[MATERIAL TO PROCESS Boundary: Start]

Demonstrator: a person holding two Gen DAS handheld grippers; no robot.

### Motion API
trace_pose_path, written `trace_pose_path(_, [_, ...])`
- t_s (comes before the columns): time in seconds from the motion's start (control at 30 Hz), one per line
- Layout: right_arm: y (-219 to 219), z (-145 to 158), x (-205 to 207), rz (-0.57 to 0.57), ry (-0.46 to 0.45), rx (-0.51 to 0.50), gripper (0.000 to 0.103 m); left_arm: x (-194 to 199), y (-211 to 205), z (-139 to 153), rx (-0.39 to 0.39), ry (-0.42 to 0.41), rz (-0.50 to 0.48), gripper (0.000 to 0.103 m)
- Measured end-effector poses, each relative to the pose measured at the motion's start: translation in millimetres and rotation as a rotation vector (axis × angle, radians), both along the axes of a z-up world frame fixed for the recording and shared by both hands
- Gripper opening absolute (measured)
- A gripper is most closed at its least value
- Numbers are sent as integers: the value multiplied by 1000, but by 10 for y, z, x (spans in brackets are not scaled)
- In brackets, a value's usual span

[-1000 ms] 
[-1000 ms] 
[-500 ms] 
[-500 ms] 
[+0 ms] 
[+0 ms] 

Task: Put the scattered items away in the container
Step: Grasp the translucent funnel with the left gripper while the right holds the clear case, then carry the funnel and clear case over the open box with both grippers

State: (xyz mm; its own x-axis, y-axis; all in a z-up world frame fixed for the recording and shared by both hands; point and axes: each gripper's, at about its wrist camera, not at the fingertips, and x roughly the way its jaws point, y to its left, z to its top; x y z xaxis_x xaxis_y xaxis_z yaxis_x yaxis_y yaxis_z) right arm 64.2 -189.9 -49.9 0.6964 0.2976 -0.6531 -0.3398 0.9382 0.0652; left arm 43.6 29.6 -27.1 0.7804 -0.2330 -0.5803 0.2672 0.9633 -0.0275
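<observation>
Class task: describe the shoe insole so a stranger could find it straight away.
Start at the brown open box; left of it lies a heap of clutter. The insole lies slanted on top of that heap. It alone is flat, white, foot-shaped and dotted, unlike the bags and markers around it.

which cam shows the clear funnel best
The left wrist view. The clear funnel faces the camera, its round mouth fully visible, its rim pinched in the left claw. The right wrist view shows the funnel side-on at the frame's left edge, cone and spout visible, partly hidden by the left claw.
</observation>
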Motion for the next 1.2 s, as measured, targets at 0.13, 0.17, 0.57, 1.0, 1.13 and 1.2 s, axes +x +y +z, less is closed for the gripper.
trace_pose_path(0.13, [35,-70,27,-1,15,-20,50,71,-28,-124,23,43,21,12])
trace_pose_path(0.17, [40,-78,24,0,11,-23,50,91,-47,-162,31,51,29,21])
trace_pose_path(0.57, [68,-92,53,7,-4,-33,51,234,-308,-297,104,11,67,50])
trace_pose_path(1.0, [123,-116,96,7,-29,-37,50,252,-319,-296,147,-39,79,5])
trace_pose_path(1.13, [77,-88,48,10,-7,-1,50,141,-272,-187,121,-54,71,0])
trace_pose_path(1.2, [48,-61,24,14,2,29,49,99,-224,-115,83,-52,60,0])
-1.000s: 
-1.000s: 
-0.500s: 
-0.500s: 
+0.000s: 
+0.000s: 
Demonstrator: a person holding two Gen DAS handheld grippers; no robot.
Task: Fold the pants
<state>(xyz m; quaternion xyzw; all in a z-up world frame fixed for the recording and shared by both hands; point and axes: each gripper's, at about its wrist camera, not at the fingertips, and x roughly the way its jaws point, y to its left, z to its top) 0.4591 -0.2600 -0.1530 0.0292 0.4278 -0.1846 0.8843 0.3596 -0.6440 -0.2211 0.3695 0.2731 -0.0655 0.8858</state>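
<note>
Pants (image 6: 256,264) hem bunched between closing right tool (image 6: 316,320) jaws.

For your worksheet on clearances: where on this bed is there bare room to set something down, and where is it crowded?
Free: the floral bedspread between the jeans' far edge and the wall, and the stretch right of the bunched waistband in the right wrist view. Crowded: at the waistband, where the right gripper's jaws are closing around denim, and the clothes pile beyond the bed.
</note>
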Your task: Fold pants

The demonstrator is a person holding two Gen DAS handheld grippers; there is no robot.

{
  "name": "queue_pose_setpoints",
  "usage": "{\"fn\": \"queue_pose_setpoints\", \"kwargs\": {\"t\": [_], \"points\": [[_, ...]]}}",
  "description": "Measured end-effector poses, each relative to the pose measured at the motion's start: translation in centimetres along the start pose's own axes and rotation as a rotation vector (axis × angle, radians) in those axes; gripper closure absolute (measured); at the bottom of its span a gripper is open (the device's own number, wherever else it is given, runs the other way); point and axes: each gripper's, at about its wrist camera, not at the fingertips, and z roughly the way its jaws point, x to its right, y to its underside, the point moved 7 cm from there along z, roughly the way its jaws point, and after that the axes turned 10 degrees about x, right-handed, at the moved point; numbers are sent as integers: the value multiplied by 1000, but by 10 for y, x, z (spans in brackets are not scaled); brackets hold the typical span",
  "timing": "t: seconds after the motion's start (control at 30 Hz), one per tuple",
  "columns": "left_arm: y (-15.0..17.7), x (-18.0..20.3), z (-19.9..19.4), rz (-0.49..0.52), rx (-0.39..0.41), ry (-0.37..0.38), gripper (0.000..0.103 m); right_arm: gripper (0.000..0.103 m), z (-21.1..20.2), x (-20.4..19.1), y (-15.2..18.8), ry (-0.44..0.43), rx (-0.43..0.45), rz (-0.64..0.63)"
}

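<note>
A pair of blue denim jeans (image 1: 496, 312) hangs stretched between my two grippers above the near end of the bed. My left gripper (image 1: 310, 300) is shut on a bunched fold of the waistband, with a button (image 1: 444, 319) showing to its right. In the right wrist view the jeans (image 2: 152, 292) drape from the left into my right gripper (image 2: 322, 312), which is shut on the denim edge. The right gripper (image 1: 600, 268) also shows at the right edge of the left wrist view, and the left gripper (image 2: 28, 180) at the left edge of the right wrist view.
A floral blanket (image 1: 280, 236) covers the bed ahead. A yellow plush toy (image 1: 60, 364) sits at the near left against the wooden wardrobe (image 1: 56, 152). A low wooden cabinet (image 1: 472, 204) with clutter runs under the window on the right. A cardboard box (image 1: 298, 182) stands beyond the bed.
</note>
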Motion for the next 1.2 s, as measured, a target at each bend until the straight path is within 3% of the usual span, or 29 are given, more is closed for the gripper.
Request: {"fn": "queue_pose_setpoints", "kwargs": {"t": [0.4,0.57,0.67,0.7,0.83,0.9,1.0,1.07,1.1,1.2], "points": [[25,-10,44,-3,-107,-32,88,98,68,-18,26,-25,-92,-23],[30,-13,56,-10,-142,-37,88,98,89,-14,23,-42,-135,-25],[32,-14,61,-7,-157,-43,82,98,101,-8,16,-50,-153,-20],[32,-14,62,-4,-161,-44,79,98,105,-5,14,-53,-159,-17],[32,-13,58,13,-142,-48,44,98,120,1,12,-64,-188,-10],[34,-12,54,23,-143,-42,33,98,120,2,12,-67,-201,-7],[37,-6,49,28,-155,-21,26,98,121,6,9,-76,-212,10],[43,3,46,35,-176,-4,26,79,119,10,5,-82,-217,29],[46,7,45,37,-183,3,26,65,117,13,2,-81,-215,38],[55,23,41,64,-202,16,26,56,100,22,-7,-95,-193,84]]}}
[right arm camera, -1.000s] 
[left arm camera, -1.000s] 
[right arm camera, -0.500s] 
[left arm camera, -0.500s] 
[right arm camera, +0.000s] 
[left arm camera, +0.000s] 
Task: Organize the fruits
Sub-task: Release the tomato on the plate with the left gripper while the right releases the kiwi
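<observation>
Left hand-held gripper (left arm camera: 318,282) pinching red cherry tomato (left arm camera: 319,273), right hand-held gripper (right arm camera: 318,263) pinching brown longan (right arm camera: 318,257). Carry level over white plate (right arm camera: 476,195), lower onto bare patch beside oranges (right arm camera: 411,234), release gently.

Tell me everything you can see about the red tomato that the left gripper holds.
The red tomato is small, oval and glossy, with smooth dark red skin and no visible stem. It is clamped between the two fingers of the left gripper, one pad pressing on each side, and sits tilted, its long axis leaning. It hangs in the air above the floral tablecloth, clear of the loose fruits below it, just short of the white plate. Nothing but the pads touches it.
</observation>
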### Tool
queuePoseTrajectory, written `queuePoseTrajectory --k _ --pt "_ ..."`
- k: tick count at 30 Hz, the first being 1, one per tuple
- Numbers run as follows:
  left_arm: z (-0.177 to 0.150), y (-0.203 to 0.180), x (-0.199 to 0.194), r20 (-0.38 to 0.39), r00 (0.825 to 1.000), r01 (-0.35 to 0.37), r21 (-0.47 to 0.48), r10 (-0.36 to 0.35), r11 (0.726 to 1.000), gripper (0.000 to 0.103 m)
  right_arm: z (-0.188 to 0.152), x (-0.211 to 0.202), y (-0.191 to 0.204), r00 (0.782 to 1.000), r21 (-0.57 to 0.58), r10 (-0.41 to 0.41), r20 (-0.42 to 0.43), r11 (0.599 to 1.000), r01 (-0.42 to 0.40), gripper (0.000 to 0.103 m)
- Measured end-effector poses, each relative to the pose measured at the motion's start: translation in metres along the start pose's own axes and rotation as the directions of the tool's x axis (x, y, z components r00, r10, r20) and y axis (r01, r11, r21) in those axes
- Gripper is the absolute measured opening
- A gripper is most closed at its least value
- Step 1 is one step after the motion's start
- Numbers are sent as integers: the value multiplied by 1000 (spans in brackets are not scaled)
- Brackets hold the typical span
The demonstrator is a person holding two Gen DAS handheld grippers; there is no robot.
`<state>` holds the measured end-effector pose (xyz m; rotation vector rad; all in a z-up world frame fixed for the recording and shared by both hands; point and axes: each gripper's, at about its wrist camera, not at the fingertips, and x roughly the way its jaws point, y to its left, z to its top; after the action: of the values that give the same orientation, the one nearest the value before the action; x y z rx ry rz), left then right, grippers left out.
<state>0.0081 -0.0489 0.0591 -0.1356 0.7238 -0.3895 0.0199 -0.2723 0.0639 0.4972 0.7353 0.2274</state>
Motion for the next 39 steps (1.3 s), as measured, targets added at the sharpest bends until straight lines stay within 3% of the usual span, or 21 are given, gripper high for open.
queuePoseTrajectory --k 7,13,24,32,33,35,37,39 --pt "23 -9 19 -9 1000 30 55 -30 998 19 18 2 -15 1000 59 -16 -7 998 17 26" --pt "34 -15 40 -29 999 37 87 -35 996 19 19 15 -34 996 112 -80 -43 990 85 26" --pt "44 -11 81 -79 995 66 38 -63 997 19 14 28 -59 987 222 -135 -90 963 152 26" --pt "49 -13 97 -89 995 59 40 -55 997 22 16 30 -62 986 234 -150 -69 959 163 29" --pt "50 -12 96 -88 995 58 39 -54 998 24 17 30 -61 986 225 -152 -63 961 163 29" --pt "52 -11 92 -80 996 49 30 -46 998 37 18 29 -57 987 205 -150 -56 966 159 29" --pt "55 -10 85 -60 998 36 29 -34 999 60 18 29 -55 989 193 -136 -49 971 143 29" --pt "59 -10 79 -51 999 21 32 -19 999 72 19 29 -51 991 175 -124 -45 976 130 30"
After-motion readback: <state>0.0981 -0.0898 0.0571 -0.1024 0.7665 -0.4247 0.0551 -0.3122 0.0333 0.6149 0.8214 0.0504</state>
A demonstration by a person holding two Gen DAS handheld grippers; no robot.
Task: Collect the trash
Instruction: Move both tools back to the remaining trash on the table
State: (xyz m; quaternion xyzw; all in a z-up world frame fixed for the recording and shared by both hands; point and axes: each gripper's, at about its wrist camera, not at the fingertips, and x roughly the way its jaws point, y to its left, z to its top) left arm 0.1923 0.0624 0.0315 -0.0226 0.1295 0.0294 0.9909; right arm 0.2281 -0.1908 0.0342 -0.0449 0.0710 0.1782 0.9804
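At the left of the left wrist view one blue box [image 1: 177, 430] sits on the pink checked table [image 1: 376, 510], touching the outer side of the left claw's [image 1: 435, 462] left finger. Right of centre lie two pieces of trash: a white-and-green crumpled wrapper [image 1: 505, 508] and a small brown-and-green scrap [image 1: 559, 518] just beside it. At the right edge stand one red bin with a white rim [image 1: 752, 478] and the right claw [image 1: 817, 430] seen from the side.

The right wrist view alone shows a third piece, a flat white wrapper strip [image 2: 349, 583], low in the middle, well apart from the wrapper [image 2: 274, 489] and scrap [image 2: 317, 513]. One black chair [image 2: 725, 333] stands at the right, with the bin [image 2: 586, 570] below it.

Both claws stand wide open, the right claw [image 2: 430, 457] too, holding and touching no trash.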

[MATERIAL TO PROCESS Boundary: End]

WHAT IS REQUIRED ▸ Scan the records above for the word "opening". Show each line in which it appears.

FINISHED EXERCISE ▸
- Gripper opening absolute (measured)
- Gripper is the absolute measured opening

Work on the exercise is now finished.